> [Problem description]: Once you reach the line containing "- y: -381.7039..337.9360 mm" in the data below, restate each line word for word up to and including the one containing "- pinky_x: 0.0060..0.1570".

==== Information shown

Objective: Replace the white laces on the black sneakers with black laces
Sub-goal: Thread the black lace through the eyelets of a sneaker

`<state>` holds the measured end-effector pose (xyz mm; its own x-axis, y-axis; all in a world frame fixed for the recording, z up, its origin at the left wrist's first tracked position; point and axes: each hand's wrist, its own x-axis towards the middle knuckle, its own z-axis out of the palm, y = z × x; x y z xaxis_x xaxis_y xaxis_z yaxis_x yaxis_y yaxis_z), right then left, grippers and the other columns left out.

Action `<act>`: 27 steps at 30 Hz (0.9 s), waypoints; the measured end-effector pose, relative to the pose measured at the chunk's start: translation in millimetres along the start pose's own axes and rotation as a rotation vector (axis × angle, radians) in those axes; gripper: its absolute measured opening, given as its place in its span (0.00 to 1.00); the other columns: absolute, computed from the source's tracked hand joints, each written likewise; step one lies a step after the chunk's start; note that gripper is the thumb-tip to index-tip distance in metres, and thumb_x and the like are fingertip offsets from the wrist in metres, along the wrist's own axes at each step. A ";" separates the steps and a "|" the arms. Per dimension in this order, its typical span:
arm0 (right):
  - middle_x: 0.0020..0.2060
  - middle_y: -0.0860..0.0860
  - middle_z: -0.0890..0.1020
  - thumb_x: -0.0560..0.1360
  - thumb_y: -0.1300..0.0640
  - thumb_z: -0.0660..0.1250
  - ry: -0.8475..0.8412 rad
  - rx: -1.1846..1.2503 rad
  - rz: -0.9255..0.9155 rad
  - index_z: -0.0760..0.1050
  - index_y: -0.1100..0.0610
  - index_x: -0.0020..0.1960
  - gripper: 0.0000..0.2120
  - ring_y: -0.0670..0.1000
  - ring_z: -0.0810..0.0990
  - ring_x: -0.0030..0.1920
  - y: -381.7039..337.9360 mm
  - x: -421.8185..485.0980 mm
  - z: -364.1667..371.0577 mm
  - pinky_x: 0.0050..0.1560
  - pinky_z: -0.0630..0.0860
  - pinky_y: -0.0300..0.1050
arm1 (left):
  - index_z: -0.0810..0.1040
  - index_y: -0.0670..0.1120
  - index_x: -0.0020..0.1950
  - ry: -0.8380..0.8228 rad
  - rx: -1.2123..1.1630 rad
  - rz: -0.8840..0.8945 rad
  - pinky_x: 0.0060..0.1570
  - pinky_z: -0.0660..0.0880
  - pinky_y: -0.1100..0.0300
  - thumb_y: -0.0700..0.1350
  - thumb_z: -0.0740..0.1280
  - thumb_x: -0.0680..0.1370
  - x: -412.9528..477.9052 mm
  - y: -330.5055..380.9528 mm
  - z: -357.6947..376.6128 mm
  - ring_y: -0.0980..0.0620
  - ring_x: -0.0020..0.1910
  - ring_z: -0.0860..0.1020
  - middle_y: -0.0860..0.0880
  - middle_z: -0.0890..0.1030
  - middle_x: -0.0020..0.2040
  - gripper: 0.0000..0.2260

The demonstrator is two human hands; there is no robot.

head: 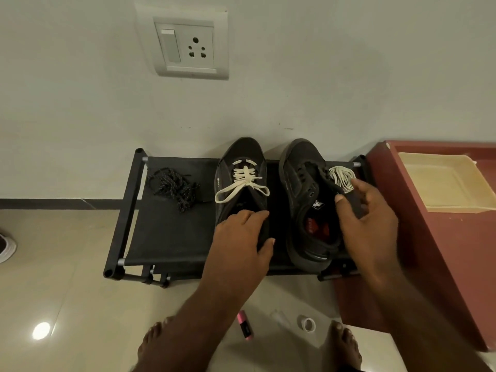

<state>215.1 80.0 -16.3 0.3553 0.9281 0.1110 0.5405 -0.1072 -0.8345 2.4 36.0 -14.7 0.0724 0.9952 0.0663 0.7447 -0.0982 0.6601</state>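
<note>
Shoe rack (pixel 166 237) with two sneakers (pixel 241 157) stands on beige tiles (pixel 67 291) against white wall (pixel 80 103).

Left hand (pixel 241 237) on laced sneaker (pixel 243 154), right hand (pixel 371 218) beside unlaced sneaker (pixel 296 170)
</note>
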 end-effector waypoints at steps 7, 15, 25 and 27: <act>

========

> [Answer box]:
  - y: -381.7039..337.9360 mm
  - x: -421.8185..485.0980 mm
  - z: -364.1667..371.0577 mm
  - pinky_x: 0.0050..0.1560
  - pinky_z: -0.0630..0.0860
  - pinky_y: -0.0300..0.1050
arm1 (left):
  - index_z: -0.0810..0.1040
  - index_y: -0.0670..0.1120
  - index_x: -0.0020..0.1950
  - ry: -0.8380..0.8228 rad
  - rx: -1.2123..1.1630 rad
  - rz: -0.8840..0.8945 rad
  - pinky_x: 0.0060..0.1570

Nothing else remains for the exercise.